こんにちは。
宮城県岩沼市の
いわぬま矯正歯科クリニック院長小森です。
マウスピース矯正の中にはインビザラインと呼ばれる物がありますが、以前の記事でどのようなものであるかご説明させていただきました。
その中でもご質問が多い、「インビザラインでの治療期間」に関してご説明させていただきます。
マウスピース矯正とワイヤー矯正の違い
マウスピース矯正の一つであるインビザラインは、ワイヤー矯正との違いがあります。
取り外しができる
ワイヤー矯正はずっとつきっぱなしの固定式装置ですが、マウスピース矯正は取り外しのできる可撤式装置(かてつしきそうち)です。
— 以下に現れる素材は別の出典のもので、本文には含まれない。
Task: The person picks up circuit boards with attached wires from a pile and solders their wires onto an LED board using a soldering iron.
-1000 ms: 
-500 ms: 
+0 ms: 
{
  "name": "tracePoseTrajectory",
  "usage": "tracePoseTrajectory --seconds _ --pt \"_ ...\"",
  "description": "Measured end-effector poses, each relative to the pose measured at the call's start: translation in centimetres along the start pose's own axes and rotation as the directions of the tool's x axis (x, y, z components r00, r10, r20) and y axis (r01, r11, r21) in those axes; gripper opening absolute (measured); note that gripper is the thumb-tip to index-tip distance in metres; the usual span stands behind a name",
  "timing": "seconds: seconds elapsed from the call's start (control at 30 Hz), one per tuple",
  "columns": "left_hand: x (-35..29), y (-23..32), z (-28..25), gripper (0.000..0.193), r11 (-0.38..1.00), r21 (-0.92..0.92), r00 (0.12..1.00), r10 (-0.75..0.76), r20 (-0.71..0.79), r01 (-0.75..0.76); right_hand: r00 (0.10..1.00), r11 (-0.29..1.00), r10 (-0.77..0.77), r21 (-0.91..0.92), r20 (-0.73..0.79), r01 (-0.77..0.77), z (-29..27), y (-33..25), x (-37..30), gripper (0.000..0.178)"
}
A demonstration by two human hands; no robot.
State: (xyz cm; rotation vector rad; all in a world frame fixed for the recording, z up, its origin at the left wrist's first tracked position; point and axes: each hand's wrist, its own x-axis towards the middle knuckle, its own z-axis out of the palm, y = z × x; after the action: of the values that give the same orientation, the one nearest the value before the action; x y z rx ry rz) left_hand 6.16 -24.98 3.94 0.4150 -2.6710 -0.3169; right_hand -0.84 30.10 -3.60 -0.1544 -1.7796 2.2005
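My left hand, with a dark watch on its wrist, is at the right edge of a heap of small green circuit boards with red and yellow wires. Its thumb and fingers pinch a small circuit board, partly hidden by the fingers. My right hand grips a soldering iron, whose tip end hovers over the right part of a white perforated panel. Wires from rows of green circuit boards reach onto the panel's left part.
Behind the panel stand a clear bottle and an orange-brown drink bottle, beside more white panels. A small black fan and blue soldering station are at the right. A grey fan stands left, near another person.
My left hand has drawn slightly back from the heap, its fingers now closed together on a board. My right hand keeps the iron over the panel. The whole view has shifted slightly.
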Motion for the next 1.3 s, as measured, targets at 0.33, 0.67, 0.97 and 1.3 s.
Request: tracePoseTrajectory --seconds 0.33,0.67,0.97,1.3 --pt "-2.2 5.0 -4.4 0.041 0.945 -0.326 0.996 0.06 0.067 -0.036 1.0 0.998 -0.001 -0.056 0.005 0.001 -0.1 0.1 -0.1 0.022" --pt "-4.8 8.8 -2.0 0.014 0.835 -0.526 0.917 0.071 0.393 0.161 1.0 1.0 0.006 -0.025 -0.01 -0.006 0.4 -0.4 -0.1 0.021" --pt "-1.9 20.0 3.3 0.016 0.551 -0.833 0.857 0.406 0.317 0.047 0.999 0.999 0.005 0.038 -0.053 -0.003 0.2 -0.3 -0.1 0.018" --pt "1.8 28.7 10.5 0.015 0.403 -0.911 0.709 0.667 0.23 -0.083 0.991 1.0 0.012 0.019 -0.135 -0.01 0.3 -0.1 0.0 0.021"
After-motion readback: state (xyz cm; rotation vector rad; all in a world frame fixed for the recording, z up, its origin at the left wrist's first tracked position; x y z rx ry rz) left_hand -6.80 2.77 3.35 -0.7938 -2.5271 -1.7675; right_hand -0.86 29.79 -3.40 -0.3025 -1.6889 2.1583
そのため、歯が磨きやすいですし、何か不測の事態があった時に外す事ができます。
装置の交換時期
ワイヤー矯正では一か月に一回程度の通院が必要です。理由としてはワイヤーの動きが一か月で終わるからです。
これに対してマウスピース矯正は、1組ごとの交換自体は1週間前後(歯科医師の判断や症状によって5日~10日)で、数組のアライナー(マウスピース)をお渡しするので通院は1~2か月程度です。
インビザラインの治療期間に関わる要因
それでは、マウスピース矯正の治療期間はどのような要因が関わってくるのでしょうか?
歯の凸凹の大きさ
これはマウスピース矯正に限らず、歯列矯正全般の治療期間に関係します。
凸凹が小さければ歯の動きが小さくて済むので期間は短くなりますが、大きければ歯を大きく動かす必要が出てくるので期間は長くなります。
抜歯を伴う歯列矯正は、抜いたすき間を詰めるので治療期間は長くなります。
患者の協力度
ワイヤー矯正は自動的に装置が動くので、ほとんど患者自身が操作をしません。
ですが、インビザラインは一日20時間以上の装着が推奨されているので、しっかり守って頂く事が必要になります。
めんどうくさい物ではあるのですが、それをしない事には治療は進みません。
治療計画
どのように歯を動かすか、その内容によって治療期間は変わります。
それはワイヤー矯正でも同じなのですが、歯科医師の考える治療計画で歯ならびの治り具合が決まります。
マウスピースを作り直す時間
インビザラインは歯型を採ると、歯ならびが完全に治るまでのすべてのマウスピースが作られます。
その際の歯の動きはあくまで理想形なので、必ずしもその通りにならないためにマウスピースの作り直しが必要になります。
歯型を採りなおして新しいマウスピースが届くまでに、数週間~一か月程度かかります。
その間は歯を動かさないので、その分治療期間は長くなります。
新型コロナウイルス感染症の影響
マウスピースを作り直す時間に、新型コロナウイルス感染症の影響が生じています。
工場の稼働制限
現在インビザラインは、コスタリカでデータを受け取ってクリンチェック(治療計画)を作成して、アメリカでアライナー(マウスピース)を製造して出荷しています。
そのため、国の政策によって工場の稼働時間が制限されたり、出勤する人員に制限が生じる場合があるようで、製造までに時間がかかっています。
飛行機の減便
日本に向けての貨物便が減便されている影響で、数便後にずれ込んでしまって日数がかかるようになっています。
インビザラインは時間がかかるか?
インビザラインは従来のワイヤー矯正と異なる特徴が多く、それによってメリットやデメリットがあります。
一概に治療期間が長くなるわけではありませんが、歯ならびの状況によって変わってきます。早く治療が終わる場合もあれば、その逆もあり得ます。
まとめ
通常の矯正歯科では、ワイヤー矯正とマウスピース矯正が利用できる場合、基本的には「患者さまの希望」でどちらを利用するか決まるケースがほとんどです。
ですが、本来は症状を考えてどちらがベストです。
ワイヤーは嫌だからという理由だけでマウスピースを選択する場合、症状によって期間が延びるというリスクがある事を理解して頂ければ幸いです。